7

I am trying to recode a factor variable in R and using the following code:

library(car)
napier_captureComplexity=recode(napier$a_SpatialConnectivity,"'1 - Very simple and clear:     no diagrams, single sheets'=1;'2 - Reasonably simple: some simple diagrams or second sheets'=2;'3 - Reasonably complex: multiple diagrams or sheets but can be followed'=3;'4 - Moderately complex: multiple diagrams and sheets'=4;'5 - Very complex'=5;",as.factor.result=FALSE)

And get the following error message:

Error in parse(text = range[[1]][1]) : <text>:1:1: unexpected INCOMPLETE_STRING 1: '4 - Moderately complex

With a ^ below the number 4

I'm not sure what is causing this, I had wondered about the : through the code but I am not using c() and the code executes fine on other factors in the dataset that have similar string values in them.

Any help is appreciated!

thelatemail
  • 91,185
  • 12
  • 128
  • 188
user3746990
  • 71
  • 1
  • 1
  • 2

3 Answers3

5

It's actually because of the ":" in your descriptions. This function uses some odd eval and strsplit statements to work. It ends up splitting in ":" because that's a special code in their syntax and there appears to be no way to escape that.

But i'm assuming napier$a_SpatialConnectivity is a factor with those given levels? You can recode the variable by explicitly setting the levels in the factor()call.

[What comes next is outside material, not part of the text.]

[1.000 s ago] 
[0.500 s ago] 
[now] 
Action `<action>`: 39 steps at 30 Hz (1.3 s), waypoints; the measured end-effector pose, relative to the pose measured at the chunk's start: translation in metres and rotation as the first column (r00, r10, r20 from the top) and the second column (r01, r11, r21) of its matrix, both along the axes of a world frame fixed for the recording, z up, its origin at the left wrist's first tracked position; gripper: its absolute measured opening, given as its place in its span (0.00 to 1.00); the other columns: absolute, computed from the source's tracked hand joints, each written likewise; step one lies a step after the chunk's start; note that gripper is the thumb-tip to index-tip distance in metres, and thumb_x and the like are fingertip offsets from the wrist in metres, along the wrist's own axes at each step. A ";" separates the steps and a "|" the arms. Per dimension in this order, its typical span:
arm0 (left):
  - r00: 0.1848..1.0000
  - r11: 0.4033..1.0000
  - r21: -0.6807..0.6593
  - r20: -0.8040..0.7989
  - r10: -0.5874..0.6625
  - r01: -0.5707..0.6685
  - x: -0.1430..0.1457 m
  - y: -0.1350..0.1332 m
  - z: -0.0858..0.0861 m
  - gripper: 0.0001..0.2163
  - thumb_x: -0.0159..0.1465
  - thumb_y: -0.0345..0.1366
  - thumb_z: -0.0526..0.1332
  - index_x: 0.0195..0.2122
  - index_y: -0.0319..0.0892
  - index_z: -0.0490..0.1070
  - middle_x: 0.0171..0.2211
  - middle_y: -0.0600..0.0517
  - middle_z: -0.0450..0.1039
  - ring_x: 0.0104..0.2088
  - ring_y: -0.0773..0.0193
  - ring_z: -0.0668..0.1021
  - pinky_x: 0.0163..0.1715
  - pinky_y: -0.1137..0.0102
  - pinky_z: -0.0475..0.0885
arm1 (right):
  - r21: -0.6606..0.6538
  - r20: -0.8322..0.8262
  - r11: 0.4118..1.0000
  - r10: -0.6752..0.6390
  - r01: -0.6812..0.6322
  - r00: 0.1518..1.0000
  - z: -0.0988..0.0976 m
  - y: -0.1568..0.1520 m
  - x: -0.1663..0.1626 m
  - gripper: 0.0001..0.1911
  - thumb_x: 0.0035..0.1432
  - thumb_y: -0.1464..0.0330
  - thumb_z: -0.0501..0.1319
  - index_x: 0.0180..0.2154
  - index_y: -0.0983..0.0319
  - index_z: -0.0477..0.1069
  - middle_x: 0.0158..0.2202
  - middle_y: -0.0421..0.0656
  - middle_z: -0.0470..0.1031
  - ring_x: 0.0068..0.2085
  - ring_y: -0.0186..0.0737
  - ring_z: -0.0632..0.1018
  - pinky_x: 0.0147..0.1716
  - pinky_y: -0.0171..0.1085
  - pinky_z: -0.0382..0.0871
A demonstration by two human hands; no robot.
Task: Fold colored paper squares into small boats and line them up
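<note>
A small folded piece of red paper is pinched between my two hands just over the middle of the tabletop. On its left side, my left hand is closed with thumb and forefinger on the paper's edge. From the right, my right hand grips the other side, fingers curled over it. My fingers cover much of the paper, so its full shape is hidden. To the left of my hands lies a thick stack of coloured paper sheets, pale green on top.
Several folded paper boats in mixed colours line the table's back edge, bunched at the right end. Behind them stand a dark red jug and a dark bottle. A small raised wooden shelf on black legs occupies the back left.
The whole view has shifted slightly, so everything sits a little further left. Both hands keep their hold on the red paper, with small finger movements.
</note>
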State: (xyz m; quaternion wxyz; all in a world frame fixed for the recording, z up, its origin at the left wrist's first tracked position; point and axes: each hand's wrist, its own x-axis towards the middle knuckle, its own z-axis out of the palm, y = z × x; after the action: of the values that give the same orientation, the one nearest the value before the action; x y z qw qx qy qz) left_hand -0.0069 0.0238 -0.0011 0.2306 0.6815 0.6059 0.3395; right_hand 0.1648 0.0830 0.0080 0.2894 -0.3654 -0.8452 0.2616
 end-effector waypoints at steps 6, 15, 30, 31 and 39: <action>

mylevels <- c("1 - Very simple and clear:     no diagrams, single sheets",
  "2 - Reasonably simple: some simple diagrams or second sheets", 
  "3 - Reasonably complex: multiple diagrams or sheets but can be followed", 
  "4 - Moderately complex: multiple diagrams and sheets", 
  "5 - Very complex")

napier_captureComplexity <- as.numeric(factor(napier$a_SpatialConnectivity, levels=mylevels))

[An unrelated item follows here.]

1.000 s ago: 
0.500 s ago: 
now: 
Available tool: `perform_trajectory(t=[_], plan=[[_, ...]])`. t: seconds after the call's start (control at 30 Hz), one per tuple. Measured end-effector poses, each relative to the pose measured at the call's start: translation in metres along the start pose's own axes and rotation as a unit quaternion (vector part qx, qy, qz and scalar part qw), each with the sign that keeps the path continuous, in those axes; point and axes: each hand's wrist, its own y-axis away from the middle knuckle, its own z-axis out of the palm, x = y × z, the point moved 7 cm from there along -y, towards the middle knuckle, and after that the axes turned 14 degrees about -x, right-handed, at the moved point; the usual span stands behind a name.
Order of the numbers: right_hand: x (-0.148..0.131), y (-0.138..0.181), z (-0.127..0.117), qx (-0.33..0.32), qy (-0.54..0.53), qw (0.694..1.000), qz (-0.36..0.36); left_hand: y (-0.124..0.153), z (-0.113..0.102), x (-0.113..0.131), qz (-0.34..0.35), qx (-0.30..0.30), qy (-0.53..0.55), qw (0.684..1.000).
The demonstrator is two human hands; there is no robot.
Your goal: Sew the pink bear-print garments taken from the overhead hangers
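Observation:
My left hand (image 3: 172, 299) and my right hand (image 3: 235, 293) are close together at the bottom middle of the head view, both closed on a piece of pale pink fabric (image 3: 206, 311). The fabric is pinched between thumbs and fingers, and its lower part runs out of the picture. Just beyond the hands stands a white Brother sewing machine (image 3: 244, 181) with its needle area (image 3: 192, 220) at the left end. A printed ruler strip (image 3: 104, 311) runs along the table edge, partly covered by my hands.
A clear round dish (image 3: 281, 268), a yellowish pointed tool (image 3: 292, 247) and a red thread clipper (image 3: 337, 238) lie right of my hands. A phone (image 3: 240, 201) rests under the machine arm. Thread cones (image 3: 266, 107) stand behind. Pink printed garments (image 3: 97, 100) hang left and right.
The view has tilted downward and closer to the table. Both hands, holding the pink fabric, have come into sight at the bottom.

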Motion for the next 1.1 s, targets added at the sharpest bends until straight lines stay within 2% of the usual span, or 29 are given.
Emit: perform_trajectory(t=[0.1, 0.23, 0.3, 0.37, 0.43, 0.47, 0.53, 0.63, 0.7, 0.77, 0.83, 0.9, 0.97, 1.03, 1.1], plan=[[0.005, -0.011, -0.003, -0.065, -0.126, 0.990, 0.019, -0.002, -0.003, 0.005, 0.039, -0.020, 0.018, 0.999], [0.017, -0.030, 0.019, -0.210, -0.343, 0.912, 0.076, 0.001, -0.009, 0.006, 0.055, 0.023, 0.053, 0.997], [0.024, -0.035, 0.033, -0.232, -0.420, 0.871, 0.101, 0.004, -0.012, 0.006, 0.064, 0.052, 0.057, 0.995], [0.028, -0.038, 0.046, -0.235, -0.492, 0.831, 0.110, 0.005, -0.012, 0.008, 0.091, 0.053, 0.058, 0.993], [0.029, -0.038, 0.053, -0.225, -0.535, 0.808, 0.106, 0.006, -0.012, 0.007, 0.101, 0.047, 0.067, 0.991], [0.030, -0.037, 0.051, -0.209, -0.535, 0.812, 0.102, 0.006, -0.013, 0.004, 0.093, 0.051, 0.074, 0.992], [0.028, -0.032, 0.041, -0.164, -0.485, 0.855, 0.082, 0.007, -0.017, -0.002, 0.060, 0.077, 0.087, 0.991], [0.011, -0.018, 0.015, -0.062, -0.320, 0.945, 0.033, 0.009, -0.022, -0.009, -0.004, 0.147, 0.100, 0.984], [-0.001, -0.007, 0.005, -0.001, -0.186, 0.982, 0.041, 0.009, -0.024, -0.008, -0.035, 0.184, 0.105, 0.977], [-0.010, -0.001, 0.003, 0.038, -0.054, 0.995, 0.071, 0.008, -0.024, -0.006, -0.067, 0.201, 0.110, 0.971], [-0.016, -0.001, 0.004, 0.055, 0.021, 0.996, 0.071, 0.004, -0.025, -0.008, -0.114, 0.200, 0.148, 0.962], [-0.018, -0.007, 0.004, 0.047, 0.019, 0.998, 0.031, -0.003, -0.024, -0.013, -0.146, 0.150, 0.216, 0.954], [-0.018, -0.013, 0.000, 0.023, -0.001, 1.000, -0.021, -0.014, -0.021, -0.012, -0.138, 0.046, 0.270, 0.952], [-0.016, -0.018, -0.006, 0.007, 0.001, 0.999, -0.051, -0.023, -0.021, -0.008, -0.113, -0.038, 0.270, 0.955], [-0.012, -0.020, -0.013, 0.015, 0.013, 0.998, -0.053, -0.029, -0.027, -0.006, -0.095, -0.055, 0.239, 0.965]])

That will order the levels 1:5 which just happens to be how you tried to recode them anyway.

MrFlick
  • 195,160
  • 17
  • 277
  • 295
  • I followed your method, all the values became `NA`... Are you sure your method works? – JW.ZG Feb 16 '16 at 22:22
  • Yes i'm sure. If you define `napier<-data.frame(a_SpatialConnectivity=sample(mylevels, 20, replace=T))` after you define `mylevels`, the code will run and produce numeric values, not NA. – MrFlick Feb 16 '16 at 22:25
  • I think there is something wrong in your code. if you use `napier<-`, the result is *napier will only has one column*. In my case, it is `adult$salary`. According to your method, `mylevels<-c(" <=50K"," >50K") data.frame(salary=sample(mylevels, 938, replace=T))`, this code generate a data.frame with 938 row, and the inner data is still " <=50K"," >50K", not **1** and **2** and this has nothing to do with the original data in `adult$salary`. I have been working on this for more than one hour. – JW.ZG Feb 16 '16 at 23:13
  • I don't understand what you are doing. The answer I provided does not change the original data frame. If you are having troubles, perhaps you should open your own question and include a reproducible example. Trying to answer new questions in comments is difficult. – MrFlick Feb 16 '16 at 23:16
2

recode seems to interpret the : as representing a range of values, even if it is inside a string, and the : is interpreted as prematurely terminating the string. For example:

x = c("a","b","c")
recode(x, "'a'=1; 'b'=2; 'c'=3;")
[1] 1 2 3

but

x = c("a:d","b","c")
recode(x, "'a:d'=1; 'b'=2; 'c'=3;")
Error in parse(text = range[[1]][1]) : 
  <text>:1:1: unexpected INCOMPLETE_STRING
1: 'a
    ^

In every example I've tried the string terminates at the :, causing an error.

James King
  • 6,229
  • 3
  • 25
  • 40
1

Anyone who is in a similar position but working with strings instead of factors should be able to use gsub to remove the colon from the data.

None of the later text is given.